Problem to solve
Using the data below, copy out all lines with the word "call".
______________________________
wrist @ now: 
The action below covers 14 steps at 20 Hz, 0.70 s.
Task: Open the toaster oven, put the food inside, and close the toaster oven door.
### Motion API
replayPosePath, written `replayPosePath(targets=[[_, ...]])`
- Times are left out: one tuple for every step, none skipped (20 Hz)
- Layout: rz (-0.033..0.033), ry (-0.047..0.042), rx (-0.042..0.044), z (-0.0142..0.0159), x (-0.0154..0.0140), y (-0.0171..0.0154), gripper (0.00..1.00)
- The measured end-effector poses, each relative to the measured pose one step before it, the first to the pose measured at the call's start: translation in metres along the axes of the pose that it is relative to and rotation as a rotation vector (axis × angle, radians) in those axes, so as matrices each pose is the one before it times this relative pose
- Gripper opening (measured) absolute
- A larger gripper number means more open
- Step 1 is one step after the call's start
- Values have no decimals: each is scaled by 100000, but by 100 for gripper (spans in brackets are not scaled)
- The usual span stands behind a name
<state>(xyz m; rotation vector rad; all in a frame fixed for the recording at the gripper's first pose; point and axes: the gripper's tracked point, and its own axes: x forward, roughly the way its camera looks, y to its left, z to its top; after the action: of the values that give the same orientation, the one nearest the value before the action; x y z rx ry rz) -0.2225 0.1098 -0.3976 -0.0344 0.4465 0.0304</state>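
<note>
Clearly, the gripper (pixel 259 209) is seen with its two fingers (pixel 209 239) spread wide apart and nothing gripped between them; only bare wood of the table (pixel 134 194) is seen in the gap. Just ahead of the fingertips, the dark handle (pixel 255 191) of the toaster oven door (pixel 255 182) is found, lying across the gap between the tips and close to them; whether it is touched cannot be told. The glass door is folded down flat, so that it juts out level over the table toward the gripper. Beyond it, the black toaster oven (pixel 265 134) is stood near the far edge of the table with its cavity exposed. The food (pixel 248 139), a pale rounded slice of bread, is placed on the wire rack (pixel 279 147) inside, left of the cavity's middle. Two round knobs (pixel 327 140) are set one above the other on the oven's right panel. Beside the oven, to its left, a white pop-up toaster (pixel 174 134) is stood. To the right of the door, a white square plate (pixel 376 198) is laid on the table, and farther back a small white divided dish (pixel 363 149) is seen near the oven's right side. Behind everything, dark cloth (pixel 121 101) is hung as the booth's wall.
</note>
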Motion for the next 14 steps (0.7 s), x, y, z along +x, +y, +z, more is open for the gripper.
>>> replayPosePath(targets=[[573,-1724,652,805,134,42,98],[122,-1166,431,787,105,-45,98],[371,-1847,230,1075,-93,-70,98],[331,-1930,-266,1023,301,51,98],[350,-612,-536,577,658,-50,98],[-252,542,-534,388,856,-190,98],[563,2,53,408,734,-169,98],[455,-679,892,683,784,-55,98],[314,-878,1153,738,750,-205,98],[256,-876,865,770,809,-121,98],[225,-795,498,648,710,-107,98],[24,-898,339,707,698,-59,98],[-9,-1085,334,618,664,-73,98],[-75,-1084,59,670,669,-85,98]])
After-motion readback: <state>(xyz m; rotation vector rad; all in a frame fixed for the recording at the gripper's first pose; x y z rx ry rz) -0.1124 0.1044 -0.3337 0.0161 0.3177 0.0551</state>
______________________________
Written response
- The measured end-effector poses, each relative to the measured pose one step before it, the first to the pose measured at the call's start: translation in metres along the axes of the pose that it is relative to and rotation as a rotation vector (axis × angle, radians) in those axes, so as matrices each pose is the one before it times this relative pose
- Step 1 is one step after the call's start

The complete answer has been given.